Amy Coney Barrett's Unexpected Questions About Student Loan Forgiveness

A Trump-appointed justice on the U.S. Supreme Court was unexpectedly critical in questioning in a case seeking to overturn President Joe Biden's efforts to cancel student loan debt, legal observers said.

On Tuesday, the court took up two cases—Biden v. Nebraska and Department of Education v. Brown—led by six Republican-led states seeking to block the Biden administration's plans to cancel up to $20,000 in student debt for federal borrowers. The President used his executive powers to make the move to appease some factions of the Democratic Party ahead of last year's midterm elections, as he may have struggled to get the plan through Congress.

The states involved in the cases have argued that the plan would have an adverse effect on their tax revenues and, in some cases, state-run student lending agencies like the Missouri Higher Education Loan Authority (MOHELA).

Now a key member of the court's conservative majority many believed would be sympathetic to the plaintiffs appeared, during Tuesday's initial hearing, critical of the agency's case.
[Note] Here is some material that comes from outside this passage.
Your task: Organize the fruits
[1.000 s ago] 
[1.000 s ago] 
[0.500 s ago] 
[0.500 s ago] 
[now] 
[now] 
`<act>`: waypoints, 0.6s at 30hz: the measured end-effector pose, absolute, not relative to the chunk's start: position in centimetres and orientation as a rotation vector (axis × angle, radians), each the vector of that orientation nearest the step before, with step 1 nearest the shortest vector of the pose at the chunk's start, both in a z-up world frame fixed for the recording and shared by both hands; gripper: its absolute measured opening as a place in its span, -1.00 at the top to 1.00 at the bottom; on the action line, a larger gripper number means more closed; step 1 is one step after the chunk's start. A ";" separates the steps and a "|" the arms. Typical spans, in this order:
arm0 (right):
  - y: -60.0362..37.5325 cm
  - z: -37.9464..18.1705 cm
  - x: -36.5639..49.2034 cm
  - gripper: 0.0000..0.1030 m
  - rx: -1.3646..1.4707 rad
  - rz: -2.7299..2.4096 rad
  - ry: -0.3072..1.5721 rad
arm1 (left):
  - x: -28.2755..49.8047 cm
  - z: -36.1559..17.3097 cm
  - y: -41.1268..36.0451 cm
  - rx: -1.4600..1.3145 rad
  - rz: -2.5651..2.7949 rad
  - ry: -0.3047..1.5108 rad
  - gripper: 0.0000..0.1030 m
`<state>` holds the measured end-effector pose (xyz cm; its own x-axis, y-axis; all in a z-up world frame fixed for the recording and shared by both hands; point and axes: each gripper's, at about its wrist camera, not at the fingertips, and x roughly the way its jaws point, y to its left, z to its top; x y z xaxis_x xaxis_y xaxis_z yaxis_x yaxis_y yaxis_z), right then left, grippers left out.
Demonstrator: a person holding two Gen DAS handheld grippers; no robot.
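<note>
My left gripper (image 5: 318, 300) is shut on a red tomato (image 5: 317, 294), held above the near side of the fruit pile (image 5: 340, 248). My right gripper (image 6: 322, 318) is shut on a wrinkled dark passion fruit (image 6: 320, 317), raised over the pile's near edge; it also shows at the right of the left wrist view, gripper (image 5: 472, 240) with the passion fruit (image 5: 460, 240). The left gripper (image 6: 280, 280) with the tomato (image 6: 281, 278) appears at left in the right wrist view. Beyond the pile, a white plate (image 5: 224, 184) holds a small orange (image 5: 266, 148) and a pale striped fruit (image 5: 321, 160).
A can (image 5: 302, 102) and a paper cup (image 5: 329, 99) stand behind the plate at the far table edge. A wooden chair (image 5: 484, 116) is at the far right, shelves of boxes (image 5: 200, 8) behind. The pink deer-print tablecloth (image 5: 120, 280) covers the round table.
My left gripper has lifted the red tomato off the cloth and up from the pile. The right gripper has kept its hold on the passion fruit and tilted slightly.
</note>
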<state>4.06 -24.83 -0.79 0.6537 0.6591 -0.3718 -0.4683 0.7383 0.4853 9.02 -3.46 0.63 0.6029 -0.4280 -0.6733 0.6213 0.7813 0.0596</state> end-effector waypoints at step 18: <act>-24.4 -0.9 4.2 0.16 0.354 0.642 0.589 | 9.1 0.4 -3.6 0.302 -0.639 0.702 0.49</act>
This has prompted some observers to suggest the nine-person panel could end up voting in favor of Biden's initiative.

While some seemed supportive of the plaintiffs' case in their lines of questioning, conservative Justice Amy Coney Barrett, like her liberal colleagues, appeared to focus more on lines around the federal government's arguments that an agency like MOHELA was a separate entity from the state and therefore stood more at risk of losing revenue than the state.

U.S. Supreme Court Justices Amy Coney Barrett, Brett Kavanaugh and Clarence Thomas. On Tuesday, the court took up a pair of cases led by six Republican-led states seeking to block the Biden administration's plans to cancel up to $20,000 in student debt for federal borrowers. Alex Wong/Win McNamee/Getty Images/Newsweek Photo Illustration

Such an argument, if successful, would present a significant blow to the states' efforts to overturn the program.

MOHELA has tried to separate itself from the case, while government attorneys pushing the case have insisted the authority's problems are, in essence, Missouri's problem. Without the ability to prove that, the case could be thrown out on standing.

"If MOHELA is an arm of the state, why didn't you just strong-arm MOHELA?" Barrett asked the state's attorneys during Tuesday's arguments.

Newsweek reached out to MOHELA for comment.

The question was a surprising rebuke of the policies of the Trump administration which, prior to Biden's inauguration, issued a memo concluding that the Department of Education lacked authority to cancel student loan debt. While that never happened, the memo sought to throw a bureaucratic road block in Biden's way and established a Republican position of opposition ahead of the Biden presidency.

There have been other surprises in the case. Some observers noted that conservative Justice Clarence Thomas once mused about the "crushing" weight of his student debt in his 2007 memoir, saying that a fellow student recommended he declare bankruptcy.

However, others appeared to keep focus on the body of the case: whether Biden was legally permitted to unilaterally cancel student debt without an act of Congress.

In their lawsuit, the states argued that Biden violated federal law when he used his executive power to skirt Congress' authority to implement the policy by using an obscure 2003 law called the Higher Education Relief Opportunities for Students Act, which was originally intended to relieve financial burdens on U.S. veterans amid the war in Iraq.

The administration's justification, the plaintiffs argued, disregards the act's original objectives to implement major policy decisions that they say should legally be in the hands of Congress.

At least one justice on the court seemed to agree.

"In the wake of Congress not authorizing the action, the executive nonetheless doing a massive new program seems problematic," Justice Brett Kavanaugh—like Barrett and Neil Gorsuch, a conservative Trump appointee—said during Tuesday's arguments.

Whether Barrett's defection—should it hold—is enough to overrule the votes of the rest of the six-member conservative majority on the court is, however, another question, some mused.

"It seems like Justice Barrett may well be a *fourth* vote to hold that neither the six red states nor the two private plaintiffs have standing to challenge the Biden student loan debt relief program," Steve Vladeck, a University of Texas law professor specializing in the federal courts, wrote on Twitter. "The multi-billion dollar question is whether there's a fifth. I'm skeptical."

Update 03/01/2023: This story has been updated to provide greater context.